● **What is being asked**: With the first line below as the start and the line containing "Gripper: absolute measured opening" as the end, copy every line between them exactly, ends included.

(Saved entries)
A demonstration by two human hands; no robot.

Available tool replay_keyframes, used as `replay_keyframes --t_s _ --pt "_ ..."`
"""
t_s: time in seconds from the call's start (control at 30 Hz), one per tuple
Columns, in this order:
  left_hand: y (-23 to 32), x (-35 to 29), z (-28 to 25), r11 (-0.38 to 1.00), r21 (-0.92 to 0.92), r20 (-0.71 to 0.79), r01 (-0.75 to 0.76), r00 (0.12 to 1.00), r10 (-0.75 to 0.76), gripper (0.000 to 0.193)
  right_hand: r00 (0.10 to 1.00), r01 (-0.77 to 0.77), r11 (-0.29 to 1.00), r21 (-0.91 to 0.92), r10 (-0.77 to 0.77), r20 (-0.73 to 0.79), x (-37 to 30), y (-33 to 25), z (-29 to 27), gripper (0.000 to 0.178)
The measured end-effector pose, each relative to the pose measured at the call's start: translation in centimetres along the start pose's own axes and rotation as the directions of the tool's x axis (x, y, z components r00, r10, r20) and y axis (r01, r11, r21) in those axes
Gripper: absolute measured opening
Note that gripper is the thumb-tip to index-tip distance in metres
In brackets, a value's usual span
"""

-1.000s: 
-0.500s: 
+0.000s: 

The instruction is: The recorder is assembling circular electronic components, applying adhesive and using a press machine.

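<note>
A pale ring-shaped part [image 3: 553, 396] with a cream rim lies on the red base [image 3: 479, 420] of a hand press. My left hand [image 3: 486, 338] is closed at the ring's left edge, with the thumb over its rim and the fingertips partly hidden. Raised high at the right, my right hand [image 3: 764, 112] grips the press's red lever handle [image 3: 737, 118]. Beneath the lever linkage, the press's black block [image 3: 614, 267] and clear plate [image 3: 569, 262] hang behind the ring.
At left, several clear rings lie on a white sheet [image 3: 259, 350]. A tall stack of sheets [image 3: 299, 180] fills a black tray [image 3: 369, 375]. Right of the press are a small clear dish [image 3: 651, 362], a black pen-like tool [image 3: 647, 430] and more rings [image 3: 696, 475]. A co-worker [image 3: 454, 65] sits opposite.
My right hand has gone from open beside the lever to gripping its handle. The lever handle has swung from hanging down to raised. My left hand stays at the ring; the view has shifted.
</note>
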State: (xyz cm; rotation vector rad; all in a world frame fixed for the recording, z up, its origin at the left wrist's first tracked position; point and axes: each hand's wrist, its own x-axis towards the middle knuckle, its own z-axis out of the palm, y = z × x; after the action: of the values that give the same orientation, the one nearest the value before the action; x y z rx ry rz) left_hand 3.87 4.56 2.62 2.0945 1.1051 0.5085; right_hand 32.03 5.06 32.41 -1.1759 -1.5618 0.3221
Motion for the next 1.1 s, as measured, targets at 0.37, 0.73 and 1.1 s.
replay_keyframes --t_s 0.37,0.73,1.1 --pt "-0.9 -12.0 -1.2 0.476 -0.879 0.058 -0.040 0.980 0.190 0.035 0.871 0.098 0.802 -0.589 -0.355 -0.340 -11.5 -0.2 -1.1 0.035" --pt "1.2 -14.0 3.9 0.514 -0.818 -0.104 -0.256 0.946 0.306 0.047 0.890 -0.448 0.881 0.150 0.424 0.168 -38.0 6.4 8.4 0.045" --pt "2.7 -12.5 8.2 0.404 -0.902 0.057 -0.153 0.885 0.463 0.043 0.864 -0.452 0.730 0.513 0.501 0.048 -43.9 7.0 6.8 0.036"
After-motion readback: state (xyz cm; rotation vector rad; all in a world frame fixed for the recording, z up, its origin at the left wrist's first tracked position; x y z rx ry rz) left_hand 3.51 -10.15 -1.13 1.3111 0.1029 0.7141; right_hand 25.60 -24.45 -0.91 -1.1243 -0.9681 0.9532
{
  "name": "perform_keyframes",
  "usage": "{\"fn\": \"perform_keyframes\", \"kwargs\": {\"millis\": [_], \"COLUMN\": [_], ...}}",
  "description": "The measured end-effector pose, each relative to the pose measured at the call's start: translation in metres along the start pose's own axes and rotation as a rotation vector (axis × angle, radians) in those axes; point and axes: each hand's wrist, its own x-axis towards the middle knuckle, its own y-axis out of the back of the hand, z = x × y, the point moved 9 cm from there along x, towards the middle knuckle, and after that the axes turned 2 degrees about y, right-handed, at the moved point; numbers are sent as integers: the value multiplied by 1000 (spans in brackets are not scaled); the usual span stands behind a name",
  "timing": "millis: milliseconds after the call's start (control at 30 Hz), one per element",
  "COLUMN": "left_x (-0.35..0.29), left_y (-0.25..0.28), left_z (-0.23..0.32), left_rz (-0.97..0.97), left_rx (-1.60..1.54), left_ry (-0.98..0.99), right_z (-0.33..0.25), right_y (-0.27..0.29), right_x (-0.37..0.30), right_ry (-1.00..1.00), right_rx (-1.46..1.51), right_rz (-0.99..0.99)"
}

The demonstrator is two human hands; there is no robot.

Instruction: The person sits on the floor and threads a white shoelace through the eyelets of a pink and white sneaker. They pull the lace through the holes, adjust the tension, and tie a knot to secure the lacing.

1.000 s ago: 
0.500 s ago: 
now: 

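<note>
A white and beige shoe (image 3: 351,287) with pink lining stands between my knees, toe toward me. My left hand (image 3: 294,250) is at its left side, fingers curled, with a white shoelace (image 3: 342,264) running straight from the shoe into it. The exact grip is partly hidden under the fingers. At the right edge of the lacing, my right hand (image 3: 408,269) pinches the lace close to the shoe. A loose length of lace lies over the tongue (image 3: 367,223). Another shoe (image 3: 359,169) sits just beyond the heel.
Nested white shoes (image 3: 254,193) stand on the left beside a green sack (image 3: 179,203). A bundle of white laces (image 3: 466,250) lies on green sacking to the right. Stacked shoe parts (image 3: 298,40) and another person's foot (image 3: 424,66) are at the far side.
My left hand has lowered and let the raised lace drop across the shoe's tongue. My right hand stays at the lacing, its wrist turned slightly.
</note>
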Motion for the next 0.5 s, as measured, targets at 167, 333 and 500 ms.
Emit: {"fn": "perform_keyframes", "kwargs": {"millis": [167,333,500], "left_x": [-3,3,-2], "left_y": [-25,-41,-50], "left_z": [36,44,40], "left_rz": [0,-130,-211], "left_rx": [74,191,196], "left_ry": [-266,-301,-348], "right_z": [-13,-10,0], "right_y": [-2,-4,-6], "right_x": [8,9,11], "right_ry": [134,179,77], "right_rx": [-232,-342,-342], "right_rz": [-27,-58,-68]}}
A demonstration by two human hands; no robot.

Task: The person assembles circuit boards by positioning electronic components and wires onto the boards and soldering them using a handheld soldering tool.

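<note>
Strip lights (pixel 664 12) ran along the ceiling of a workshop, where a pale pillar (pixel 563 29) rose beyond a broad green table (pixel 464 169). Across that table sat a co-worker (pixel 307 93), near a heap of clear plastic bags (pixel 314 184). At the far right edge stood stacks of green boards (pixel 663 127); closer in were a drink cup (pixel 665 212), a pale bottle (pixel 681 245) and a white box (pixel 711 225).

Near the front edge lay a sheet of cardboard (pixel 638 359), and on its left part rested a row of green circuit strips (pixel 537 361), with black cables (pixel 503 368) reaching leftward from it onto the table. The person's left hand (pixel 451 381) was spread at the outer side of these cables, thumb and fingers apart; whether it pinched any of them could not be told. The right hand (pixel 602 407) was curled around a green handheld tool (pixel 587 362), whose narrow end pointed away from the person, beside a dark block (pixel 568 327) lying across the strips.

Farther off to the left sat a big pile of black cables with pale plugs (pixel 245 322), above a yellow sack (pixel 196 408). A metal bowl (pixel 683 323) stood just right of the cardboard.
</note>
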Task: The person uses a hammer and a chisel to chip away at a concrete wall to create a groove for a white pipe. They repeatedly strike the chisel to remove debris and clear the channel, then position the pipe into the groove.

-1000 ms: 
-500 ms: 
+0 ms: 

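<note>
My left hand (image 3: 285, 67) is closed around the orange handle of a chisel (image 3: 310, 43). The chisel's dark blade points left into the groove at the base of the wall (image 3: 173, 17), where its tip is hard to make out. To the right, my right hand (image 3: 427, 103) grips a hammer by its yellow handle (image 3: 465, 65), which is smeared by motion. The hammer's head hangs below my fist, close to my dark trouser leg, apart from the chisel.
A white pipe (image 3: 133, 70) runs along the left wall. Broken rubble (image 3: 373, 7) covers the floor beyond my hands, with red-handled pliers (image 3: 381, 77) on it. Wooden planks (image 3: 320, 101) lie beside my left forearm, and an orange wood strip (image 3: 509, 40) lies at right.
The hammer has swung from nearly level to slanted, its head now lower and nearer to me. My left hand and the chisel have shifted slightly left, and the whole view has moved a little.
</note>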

● **Output for this task**:
A demonstration by two human hands; no robot.

Available tool replay_keyframes, used as `replay_keyframes --t_s _ --pt "_ ..."`
"""
t_s: time in seconds from the call's start (control at 30 Hz), one per tuple
Columns, in this order:
  left_hand: y (-23 to 32), x (-35 to 29), z (-28 to 25), r11 (-0.38 to 1.00), r21 (-0.92 to 0.92), r20 (-0.71 to 0.79), r01 (-0.75 to 0.76), r00 (0.12 to 1.00), r10 (-0.75 to 0.76), gripper (0.000 to 0.193)
  right_hand: r00 (0.10 to 1.00), r01 (-0.77 to 0.77), r11 (-0.29 to 1.00), r21 (-0.91 to 0.92), r10 (-0.77 to 0.77), r20 (-0.73 to 0.79), x (-37 to 30), y (-33 to 25), z (-29 to 27), gripper (0.000 to 0.178)
The measured end-effector pose, each relative to the pose measured at the call's start: translation in centimetres along the start pose's own axes and rotation as the directions of the tool's x axis (x, y, z components r00, r10, r20) and y axis (r01, r11, r21) in those axes
Gripper: absolute measured opening

The response to this exercise is complete.